The reply should hold only the lines from the one with "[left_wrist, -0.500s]" to the one with "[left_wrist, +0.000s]", both ends kept, exactly as they appear below, without any pictures.

• _Exercise data_:
====

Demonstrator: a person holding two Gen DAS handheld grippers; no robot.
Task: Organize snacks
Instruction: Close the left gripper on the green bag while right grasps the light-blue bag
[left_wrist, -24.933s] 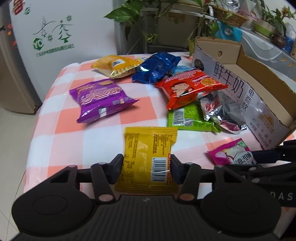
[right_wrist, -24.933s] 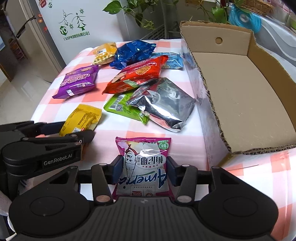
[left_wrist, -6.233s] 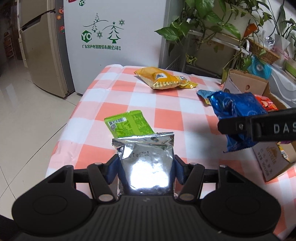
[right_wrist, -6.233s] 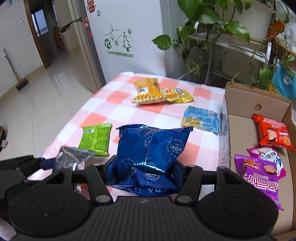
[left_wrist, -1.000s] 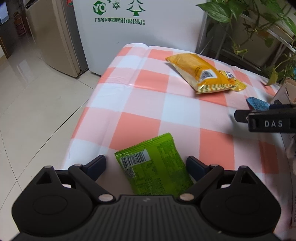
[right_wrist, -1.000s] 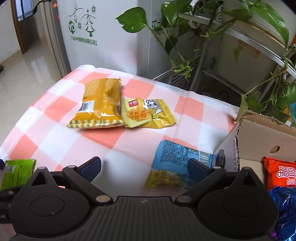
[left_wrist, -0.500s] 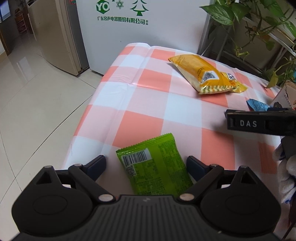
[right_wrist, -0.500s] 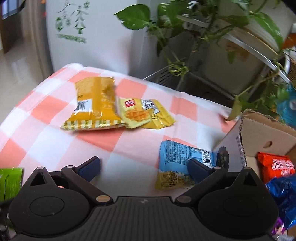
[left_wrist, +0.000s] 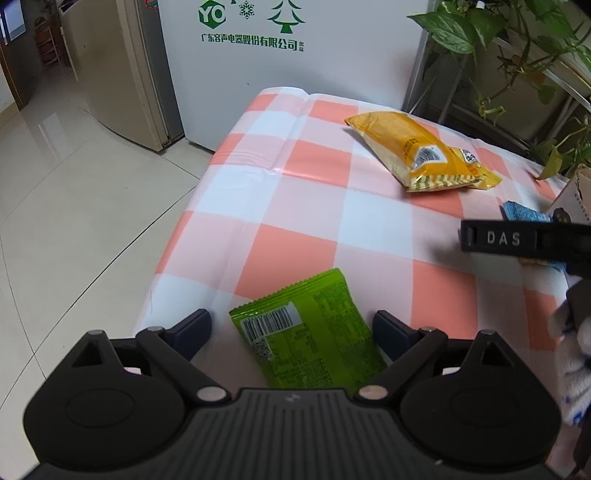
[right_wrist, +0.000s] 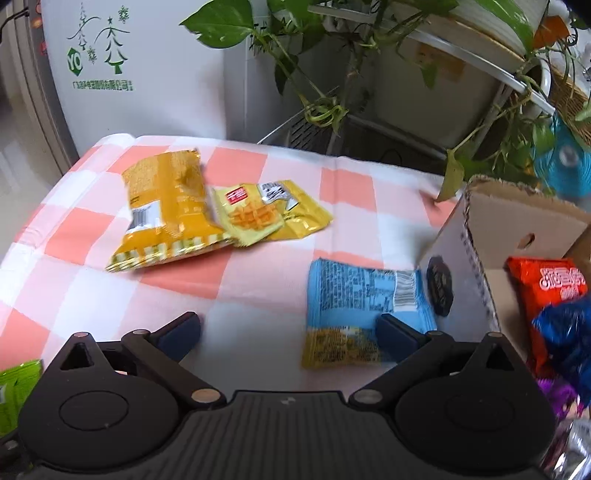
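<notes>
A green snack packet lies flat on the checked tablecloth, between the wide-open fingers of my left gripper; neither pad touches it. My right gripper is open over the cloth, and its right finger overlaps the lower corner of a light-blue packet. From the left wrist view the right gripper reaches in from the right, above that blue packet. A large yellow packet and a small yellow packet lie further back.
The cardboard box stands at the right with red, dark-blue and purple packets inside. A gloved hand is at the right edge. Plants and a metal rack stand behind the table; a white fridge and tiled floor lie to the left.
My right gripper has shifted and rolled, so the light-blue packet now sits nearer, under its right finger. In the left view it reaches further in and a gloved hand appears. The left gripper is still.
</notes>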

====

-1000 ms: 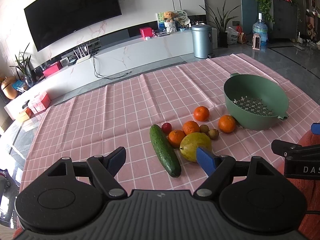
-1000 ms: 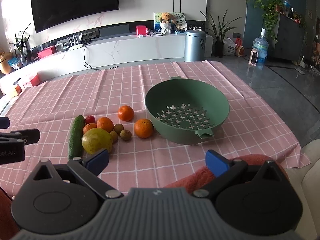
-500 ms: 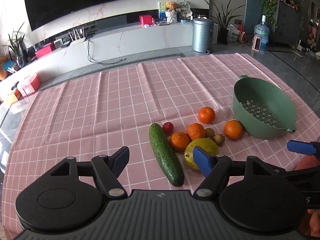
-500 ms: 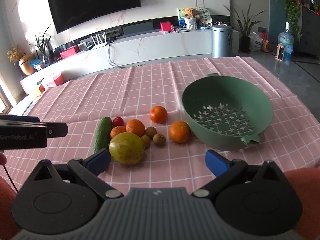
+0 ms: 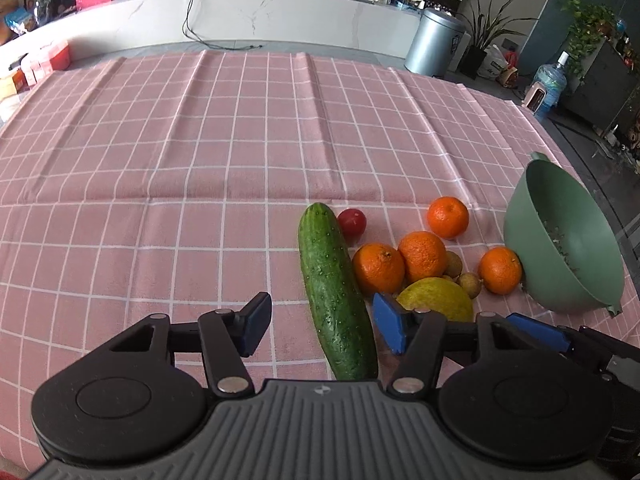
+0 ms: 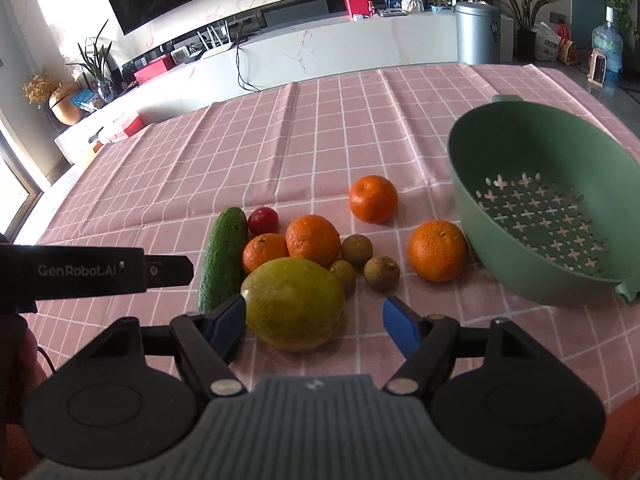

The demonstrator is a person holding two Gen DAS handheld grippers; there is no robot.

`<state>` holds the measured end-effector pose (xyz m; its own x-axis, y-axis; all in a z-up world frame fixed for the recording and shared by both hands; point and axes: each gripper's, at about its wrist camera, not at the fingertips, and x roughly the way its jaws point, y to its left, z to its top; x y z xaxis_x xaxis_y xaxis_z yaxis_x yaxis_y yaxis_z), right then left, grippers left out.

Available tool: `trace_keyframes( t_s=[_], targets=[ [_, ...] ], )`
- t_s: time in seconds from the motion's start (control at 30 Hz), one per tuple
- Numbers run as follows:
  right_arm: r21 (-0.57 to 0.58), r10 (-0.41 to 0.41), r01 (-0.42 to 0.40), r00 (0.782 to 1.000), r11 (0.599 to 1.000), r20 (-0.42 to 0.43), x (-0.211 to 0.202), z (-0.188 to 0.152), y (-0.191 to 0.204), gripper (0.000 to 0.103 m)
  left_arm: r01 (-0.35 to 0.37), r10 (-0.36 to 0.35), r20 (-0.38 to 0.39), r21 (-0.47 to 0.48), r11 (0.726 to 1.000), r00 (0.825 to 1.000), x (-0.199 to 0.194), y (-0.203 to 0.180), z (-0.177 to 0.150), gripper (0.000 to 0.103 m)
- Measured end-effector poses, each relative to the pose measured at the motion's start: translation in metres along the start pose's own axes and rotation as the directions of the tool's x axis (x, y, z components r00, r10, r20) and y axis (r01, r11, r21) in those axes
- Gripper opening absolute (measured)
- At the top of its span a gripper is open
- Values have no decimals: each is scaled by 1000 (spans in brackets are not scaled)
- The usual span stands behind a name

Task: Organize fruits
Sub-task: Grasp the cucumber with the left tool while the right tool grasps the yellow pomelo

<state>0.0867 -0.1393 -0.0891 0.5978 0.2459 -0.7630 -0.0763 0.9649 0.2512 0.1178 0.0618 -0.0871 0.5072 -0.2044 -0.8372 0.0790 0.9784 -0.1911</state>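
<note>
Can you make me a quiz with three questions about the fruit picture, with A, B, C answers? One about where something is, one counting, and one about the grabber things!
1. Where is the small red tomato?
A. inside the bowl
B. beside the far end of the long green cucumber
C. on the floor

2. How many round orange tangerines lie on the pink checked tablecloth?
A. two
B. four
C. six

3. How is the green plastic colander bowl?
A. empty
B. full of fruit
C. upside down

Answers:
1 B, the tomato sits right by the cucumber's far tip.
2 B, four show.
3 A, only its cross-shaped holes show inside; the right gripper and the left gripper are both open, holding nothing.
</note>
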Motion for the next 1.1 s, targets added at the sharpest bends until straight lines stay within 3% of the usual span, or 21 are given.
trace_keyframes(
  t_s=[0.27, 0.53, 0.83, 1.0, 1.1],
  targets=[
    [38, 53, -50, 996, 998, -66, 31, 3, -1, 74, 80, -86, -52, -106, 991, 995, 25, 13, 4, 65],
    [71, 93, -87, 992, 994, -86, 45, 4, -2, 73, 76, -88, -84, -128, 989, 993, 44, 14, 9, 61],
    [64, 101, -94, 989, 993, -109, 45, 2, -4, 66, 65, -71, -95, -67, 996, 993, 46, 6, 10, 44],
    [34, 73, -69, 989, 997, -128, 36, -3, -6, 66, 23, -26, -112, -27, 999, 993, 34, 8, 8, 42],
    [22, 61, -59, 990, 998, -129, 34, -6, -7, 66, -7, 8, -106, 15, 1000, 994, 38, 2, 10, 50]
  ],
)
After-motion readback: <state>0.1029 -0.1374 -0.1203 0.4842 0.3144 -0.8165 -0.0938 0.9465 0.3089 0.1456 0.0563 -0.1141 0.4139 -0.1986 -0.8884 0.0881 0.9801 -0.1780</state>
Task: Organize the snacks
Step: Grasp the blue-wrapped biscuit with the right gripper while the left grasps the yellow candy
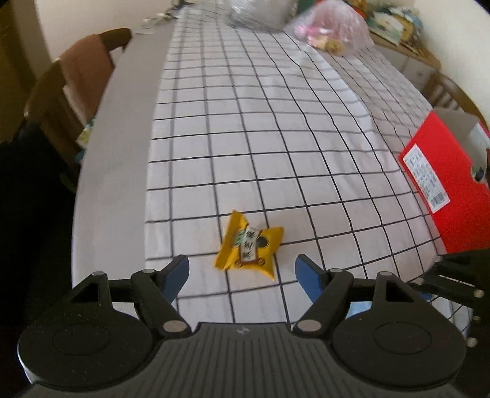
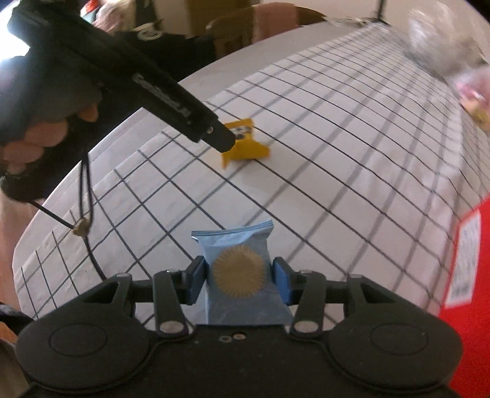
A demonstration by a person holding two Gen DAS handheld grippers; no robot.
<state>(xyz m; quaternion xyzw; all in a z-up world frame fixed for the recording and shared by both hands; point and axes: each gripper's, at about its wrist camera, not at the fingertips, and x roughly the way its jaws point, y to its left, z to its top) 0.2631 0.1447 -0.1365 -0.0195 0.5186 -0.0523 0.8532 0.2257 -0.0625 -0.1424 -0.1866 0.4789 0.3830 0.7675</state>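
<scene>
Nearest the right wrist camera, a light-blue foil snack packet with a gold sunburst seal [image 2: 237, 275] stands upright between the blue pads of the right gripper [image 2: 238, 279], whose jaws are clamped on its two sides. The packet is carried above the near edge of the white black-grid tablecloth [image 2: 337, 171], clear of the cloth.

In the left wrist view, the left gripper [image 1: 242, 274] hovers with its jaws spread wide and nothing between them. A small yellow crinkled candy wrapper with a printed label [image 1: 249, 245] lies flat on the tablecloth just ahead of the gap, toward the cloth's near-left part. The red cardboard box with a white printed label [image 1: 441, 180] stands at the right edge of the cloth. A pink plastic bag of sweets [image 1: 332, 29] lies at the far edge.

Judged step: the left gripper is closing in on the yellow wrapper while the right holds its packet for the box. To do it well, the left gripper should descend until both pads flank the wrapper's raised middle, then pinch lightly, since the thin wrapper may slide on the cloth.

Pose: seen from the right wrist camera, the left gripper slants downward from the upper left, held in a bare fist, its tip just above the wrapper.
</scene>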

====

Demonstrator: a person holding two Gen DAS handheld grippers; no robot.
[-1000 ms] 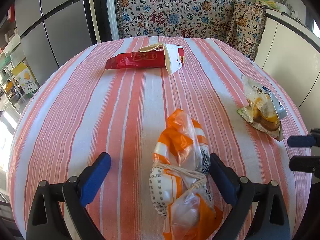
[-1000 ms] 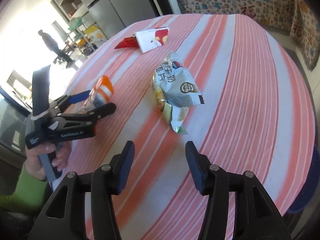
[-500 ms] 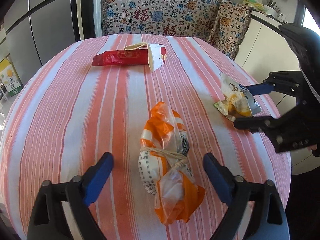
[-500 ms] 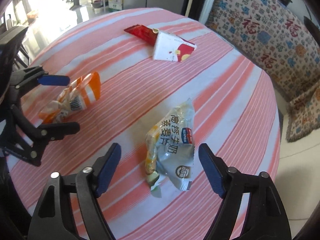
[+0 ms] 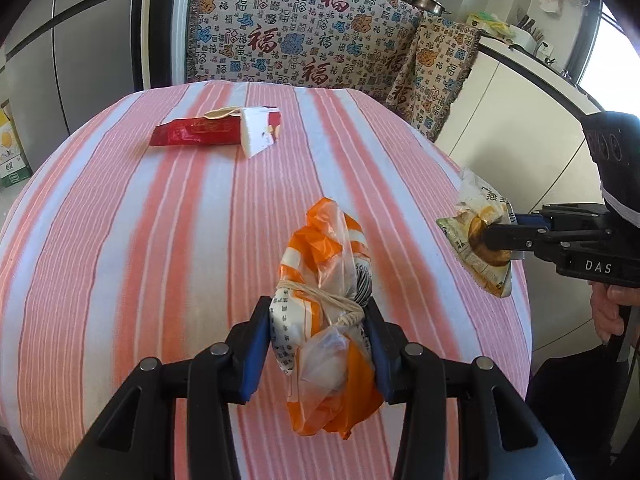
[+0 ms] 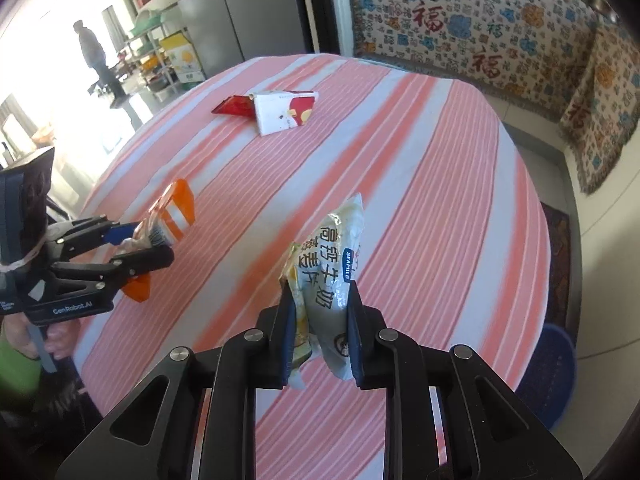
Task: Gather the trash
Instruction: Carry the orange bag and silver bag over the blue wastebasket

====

• _Reply to the exercise_:
[left_wrist, -0.500s] 
[right_wrist, -0.500s] 
[left_wrist, +0.000s] 

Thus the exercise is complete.